**PROBLEM TO SOLVE:**
The entries below hold a line with "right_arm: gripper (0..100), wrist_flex" and a line with "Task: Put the". Return those lines and all that lie between them, exactly and only.

----------------

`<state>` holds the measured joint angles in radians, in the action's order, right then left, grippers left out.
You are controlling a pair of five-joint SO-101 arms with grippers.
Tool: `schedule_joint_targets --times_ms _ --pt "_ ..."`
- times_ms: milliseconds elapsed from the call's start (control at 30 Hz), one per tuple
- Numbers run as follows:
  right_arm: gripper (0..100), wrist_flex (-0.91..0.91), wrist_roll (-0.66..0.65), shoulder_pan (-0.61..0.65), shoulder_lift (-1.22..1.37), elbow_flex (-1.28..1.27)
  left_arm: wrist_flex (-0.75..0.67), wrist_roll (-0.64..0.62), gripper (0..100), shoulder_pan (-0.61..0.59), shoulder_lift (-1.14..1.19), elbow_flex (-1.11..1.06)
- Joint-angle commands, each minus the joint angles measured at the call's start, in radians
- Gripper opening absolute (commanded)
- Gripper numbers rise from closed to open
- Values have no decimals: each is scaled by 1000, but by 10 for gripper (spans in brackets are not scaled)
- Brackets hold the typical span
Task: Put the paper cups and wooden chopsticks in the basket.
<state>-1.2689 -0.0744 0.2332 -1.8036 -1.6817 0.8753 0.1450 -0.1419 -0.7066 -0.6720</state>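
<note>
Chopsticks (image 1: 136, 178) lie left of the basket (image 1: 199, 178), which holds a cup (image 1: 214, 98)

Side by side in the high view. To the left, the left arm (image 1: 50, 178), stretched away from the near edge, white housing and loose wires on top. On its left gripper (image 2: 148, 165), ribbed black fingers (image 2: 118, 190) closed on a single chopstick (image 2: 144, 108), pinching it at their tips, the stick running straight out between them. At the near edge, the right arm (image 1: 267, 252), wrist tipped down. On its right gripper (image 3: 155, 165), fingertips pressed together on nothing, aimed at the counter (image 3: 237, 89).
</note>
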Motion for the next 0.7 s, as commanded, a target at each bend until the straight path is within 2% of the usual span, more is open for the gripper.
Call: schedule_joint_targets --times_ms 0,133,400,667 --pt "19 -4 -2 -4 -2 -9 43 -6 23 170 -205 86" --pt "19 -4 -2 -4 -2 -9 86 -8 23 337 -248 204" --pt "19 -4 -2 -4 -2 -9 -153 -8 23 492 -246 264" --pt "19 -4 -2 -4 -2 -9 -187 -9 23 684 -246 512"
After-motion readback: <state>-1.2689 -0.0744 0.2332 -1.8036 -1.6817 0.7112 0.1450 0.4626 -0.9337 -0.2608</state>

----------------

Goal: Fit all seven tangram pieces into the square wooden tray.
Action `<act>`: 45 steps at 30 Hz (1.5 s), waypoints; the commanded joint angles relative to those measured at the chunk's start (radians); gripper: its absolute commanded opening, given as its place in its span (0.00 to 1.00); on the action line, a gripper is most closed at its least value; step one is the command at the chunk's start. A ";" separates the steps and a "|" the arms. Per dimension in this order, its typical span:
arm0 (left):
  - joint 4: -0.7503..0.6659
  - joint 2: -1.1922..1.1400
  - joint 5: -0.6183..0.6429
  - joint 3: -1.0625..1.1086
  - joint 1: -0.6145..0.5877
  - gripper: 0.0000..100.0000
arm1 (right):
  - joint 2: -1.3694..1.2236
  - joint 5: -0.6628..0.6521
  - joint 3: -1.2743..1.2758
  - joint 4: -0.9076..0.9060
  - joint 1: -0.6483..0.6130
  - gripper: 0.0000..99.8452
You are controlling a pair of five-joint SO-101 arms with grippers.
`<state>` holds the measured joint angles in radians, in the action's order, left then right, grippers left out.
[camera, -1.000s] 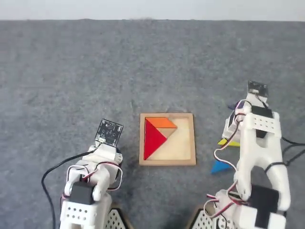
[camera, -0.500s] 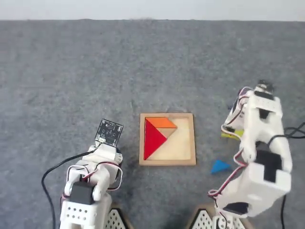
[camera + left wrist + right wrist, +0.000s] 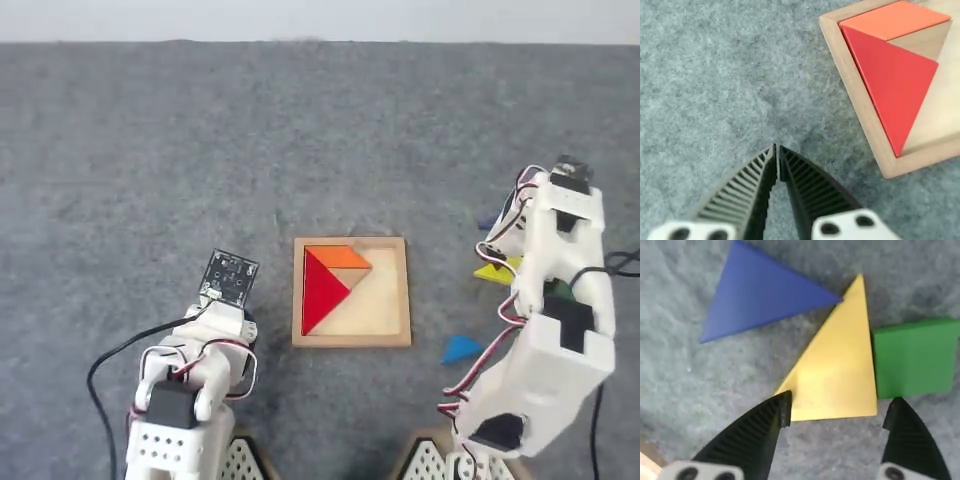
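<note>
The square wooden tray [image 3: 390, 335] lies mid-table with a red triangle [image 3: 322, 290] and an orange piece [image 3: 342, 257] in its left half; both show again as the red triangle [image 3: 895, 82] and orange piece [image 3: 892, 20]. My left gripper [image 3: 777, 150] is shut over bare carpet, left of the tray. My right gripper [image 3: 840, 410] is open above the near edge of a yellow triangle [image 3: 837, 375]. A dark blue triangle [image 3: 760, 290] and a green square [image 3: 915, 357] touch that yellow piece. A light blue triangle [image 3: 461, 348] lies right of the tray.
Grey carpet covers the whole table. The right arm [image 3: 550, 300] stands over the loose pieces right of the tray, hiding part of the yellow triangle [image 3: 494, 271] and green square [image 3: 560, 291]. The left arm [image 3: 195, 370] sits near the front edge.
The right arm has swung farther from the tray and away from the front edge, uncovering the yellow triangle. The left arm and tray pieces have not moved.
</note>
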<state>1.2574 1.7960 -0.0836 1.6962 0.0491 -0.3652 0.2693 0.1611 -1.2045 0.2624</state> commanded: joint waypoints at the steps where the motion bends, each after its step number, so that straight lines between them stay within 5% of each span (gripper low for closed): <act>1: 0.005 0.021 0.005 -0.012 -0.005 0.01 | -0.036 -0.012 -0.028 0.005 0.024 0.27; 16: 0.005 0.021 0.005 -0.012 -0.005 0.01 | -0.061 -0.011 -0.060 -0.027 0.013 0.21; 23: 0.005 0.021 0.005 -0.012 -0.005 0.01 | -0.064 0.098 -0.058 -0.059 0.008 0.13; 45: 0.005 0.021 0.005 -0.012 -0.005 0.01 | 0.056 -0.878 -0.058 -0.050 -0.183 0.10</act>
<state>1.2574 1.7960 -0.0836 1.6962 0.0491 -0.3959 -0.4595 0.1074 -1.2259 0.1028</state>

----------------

**REPLY:**
  right_arm: gripper (0..100), wrist_flex (-0.91..0.91), wrist_roll (-0.66..0.65), shoulder_pan (-0.61..0.65), shoulder_lift (-1.22..1.37), elbow_flex (-1.28..1.27)
  left_arm: wrist_flex (-0.75..0.67), wrist_roll (-0.64..0.62), gripper (0..100), shoulder_pan (-0.61..0.59), shoulder_lift (-1.14..1.19), elbow_flex (-1.11..1.06)
- Joint-angle commands, each minus the joint angles measured at the call's start, in radians
- Gripper opening absolute (commanded)
- Gripper numbers rise from closed to open
- Values have no decimals: each is scaled by 1000, but by 10 for gripper (spans in brackets are not scaled)
- Brackets hold the typical span
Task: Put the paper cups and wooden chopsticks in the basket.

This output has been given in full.